__TASK PROMPT__:
Set out exactly every line of the entries below, starting at the line that holds "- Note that" and stopping after the line that holds "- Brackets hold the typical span".

__MATERIAL TO PROCESS__:
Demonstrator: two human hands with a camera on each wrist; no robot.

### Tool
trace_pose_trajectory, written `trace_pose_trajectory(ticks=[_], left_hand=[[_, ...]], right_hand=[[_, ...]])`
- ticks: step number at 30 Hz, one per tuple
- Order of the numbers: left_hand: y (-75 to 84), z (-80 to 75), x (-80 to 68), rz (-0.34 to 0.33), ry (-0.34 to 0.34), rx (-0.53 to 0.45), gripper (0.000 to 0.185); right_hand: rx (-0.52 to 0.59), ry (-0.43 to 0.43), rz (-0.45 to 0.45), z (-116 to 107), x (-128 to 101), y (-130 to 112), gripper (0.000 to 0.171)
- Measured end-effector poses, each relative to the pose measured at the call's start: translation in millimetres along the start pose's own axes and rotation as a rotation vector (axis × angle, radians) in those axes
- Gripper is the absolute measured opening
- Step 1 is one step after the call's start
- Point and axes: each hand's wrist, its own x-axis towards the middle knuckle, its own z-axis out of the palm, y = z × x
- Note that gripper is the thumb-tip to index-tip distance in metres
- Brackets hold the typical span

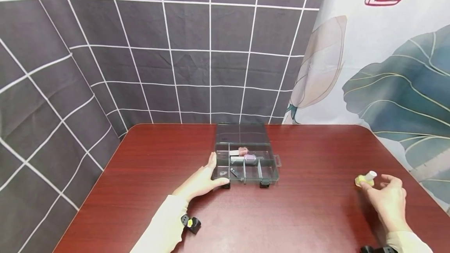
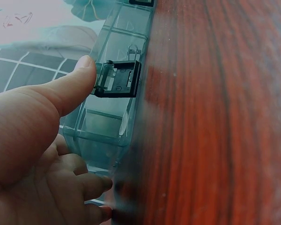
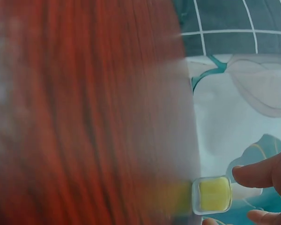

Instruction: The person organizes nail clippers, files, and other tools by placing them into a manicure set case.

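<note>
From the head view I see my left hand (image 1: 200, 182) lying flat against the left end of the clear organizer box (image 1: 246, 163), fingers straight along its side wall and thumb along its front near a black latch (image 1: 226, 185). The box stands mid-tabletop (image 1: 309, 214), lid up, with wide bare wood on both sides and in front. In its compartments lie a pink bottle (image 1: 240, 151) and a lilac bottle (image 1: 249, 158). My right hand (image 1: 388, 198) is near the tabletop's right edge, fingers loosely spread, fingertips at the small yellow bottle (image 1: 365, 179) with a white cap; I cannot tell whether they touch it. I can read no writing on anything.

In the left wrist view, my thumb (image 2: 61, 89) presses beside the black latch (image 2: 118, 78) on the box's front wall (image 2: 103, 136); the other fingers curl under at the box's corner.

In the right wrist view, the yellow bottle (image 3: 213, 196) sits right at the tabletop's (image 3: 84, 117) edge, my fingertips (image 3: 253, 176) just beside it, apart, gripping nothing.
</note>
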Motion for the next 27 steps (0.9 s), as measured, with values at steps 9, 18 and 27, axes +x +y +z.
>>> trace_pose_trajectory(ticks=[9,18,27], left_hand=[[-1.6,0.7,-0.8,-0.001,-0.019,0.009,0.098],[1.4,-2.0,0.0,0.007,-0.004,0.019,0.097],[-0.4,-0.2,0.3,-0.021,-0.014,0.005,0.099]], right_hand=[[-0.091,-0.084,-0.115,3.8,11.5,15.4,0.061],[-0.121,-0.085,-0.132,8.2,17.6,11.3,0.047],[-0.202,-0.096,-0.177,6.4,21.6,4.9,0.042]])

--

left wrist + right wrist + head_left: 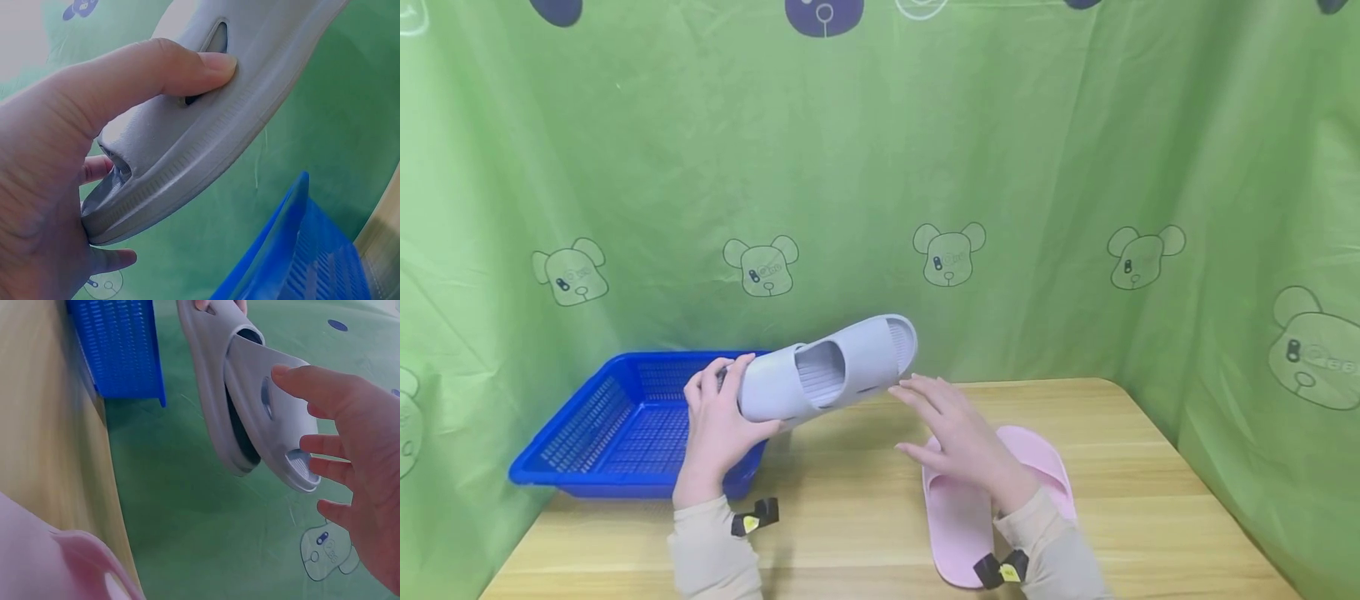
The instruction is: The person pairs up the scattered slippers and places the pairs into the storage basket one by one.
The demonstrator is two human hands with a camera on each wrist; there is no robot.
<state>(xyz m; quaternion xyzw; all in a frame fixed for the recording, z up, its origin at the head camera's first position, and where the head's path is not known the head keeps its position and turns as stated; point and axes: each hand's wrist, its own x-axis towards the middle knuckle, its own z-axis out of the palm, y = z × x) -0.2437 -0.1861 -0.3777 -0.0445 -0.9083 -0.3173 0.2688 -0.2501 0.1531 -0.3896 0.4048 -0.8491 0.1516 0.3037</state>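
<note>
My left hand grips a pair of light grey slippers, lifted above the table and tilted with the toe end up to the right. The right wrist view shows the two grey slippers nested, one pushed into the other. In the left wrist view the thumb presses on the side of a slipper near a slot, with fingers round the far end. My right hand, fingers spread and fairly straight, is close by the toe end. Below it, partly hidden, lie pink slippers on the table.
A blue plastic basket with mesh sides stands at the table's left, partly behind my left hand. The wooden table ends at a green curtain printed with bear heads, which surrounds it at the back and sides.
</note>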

__TASK ANSWER__:
- Note that gripper is the thumb-tip to index-tip distance in metres
- Brackets hold the typical span

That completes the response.